Non sottovalutiamo i “Forconi”: l’86% della popolazione sta dalla loro parte

Della protesta dei “Forconi” nessuno parla più. Era già uscita dallo scenario mediatico dopo che la manifestazione indetta a suo tempo a Roma si rivelò un insuccesso, con un numero di partecipanti assai inferiore al previsto, grazie anche alle svariate fratture che hanno caratterizzato la leadership del movimento. Malgrado sia (o sembri) ormai archiviato, vale la pena invece di riflettere ancora sul fenomeno: sarebbe un errore sottovalutarlo, specialmente, per ciò che ha significato (e che può significare un domani) come indicatore del sentiment di una parte consistente della popolazione del nostro Paese. Se non altro, perché, contrariamente alle aspettative e alle valutazioni di molti osservatori e commentatori, la grande maggioranza degli italiani (86%) si dichiarava solidale con la protesta portata avanti dai “Forconi”. In particolare, circa un cittadino su tre esprimeva un accordo sia sui fini, sia sui metodi del movimento. È una percentuale rilevante, che si elevava oltre al 50% tra gli elettori del Movimento 5 Stelle. E un altro 58% di italiani, pur dissentendo dalle forme concrete che la protesta ha assunto in certi momenti, affermava la sua piena solidarietà con le motivazioni che l’hanno animata e che i suoi organizzatori hanno espresso.

Il movimento dei “Forconi” è stato un indicatore ulteriore del grande disagio – spesso trascurato dai politici e dai media – che continua, come si è detto, a caratterizzare alcuni strati della popolazione del nostro Paese. Non si tratta necessariamente dei più poveri. Ma, specialmente, (come ha osservato anche Ilvo Diamanti su Repubblica) di quanti erano riusciti a salire nella scala sociale ed economica (in particolare, il ceto medio) e sono stati travolti oggi dalla crisi. Ma non è solo quest’ultima e il conseguente stato di difficoltà in cui molti (sempre di più) si sono venuti a trovare a determinare la protesta. Conta anche, accanto al disagio obiettivo, la sfiducia, soggettivamente vissuta, sul fatto che qualcuno, a livello governativo o comunque istituzionale, ne possa e ne voglia comprendere i motivi e, soprattutto, cerchi di individuare e di praticare davvero qualche soluzione efficace per uscirne o per migliorare la situazione attuale.

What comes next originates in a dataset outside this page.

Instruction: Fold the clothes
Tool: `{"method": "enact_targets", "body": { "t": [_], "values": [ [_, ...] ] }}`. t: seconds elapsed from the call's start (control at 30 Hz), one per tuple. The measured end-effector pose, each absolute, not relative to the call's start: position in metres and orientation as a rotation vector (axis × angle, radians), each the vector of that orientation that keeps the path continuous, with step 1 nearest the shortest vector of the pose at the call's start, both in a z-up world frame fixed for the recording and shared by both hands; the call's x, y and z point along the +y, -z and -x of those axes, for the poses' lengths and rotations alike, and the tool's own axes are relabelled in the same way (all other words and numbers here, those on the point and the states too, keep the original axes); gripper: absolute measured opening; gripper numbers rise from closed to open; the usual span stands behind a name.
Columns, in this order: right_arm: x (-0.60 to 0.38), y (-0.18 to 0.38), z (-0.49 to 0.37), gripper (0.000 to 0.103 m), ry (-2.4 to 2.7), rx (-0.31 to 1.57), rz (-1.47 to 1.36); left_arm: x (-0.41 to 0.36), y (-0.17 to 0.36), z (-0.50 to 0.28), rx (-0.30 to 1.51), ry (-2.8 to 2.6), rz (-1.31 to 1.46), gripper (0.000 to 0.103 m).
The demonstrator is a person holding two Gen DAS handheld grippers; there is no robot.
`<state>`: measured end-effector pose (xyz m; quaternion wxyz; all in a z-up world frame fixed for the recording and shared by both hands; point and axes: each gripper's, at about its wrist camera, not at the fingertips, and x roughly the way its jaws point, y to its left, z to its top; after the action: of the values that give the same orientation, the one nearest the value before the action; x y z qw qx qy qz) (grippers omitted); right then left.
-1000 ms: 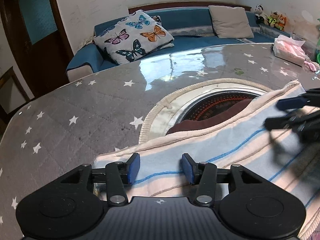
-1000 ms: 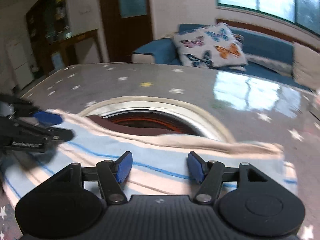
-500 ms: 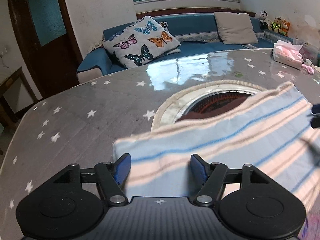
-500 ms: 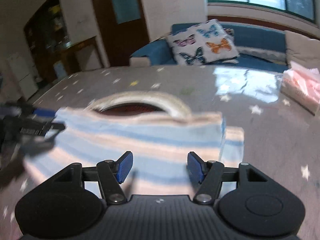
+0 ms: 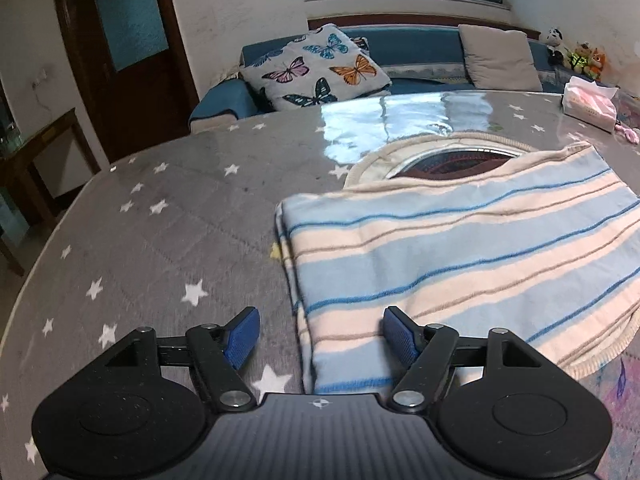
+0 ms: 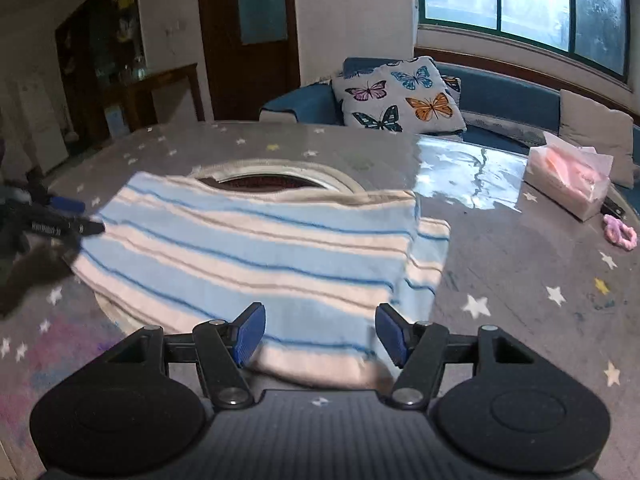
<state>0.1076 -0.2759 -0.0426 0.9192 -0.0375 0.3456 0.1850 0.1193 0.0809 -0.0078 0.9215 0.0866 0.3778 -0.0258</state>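
Two grippers, left (image 5: 320,336) and right (image 6: 320,332), both show fingers apart, gripping nothing. One striped garment (image 5: 460,256) lies folded on the desk (image 5: 168,240), at 1 o'clock from our left gripper. We judge one risk: the offset under-layer (image 6: 428,256) at 3 o'clock could slip and spoil the fold. We also count one tissue pack (image 6: 568,184) and one hair tie (image 6: 620,236).

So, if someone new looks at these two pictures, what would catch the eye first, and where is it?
First, the striped garment, folded, lying flat on the star-patterned table, over part of a round woven mat. Next, the butterfly cushion on the blue sofa behind the table. Both the left gripper and right gripper have open fingers, holding nothing.
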Motion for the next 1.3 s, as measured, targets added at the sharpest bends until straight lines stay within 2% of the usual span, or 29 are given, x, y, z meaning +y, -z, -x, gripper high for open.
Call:
{"method": "enact_targets", "body": {
  "t": [0.07, 0.1, 0.13, 0.37, 0.4, 0.47, 0.5, 0.57, 0.77, 1.3],
  "values": [
    [-0.277, 0.047, -0.114, 0.058, -0.340, 0.734, 0.056, 0.083, 0.008, -0.115, 0.773, 0.047, -0.174, 0.071],
    [-0.281, 0.051, -0.115, 0.049, -0.340, 0.755, 0.025, 0.085, 0.007, -0.113, 0.775, 0.043, -0.164, 0.071],
    [-0.285, 0.053, -0.115, 0.046, -0.342, 0.773, -0.004, 0.087, 0.008, -0.111, 0.777, 0.040, -0.156, 0.071],
    [-0.319, 0.059, -0.107, 0.045, -0.325, 0.794, -0.126, 0.091, 0.009, -0.109, 0.782, 0.030, -0.136, 0.073],
    [-0.322, 0.062, -0.108, 0.037, -0.323, 0.803, -0.134, 0.091, 0.010, -0.109, 0.783, 0.027, -0.135, 0.074],
    [-0.326, 0.066, -0.109, 0.030, -0.332, 0.817, -0.153, 0.092, 0.010, -0.109, 0.784, 0.021, -0.133, 0.076],
    [-0.325, 0.065, -0.108, 0.019, -0.336, 0.817, -0.145, 0.092, 0.010, -0.109, 0.784, 0.018, -0.133, 0.076],
    [-0.325, 0.062, -0.103, 0.009, -0.342, 0.804, -0.146, 0.093, 0.010, -0.109, 0.784, 0.006, -0.135, 0.079],
    [-0.324, 0.065, -0.088, 0.009, -0.330, 0.809, -0.091, 0.093, 0.011, -0.108, 0.787, -0.008, -0.147, 0.086],
    [-0.335, 0.051, -0.052, 0.010, -0.310, 0.923, 0.019, 0.087, 0.007, -0.067, 0.797, 0.100, -0.156, 0.087]
  ]
}}
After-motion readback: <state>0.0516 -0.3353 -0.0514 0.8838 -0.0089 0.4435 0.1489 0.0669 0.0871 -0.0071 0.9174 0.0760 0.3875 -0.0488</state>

Di qui, un allontanamento generalizzato della popolazione da tutte le istituzioni. Tanto che, ad esempio, meno di un italiano su dieci dichiara di avere oggi fiducia nel Parlamento e nei suoi componenti: il massimo organismo rappresentativo della nostra Repubblica riceve la disistima del 90% degli elettori. E anche l’Unione Europea, che un tempo raccoglieva speranze diffuse tra la popolazione, anche come strumento di uscita dalla crisi (il grado di fiducia si aggirava sull’80%) è oggi vista, a torto o a ragione, dalla maggioranza (60%) come mero apparato burocratico, di fatto nemico della ripresa.

Anche tutto ciò ha dato luogo, già a febbraio, al noto successo del M5S, che ottenne alle elezioni politiche il 25% dei voti validi. Oggi, secondo i sondaggi, il movimento di Grillo conquista il 21%. Ma, dato il clima generale riscontrabile (che, come si è detto, anche il successo tra la pubblica opinione del movimento dei “Forconi” contribuisce a mostrare), il potenziale di crescita dei seguaci dell’ex comico genovese o di chi, accanto a lui o in sua vece, cavalcherà la protesta e il populismo, è ancora enorme. Specie se, come sembra accadere anche in questi giorni, l’azione di governo appare deludente alla gran parte degli italiani.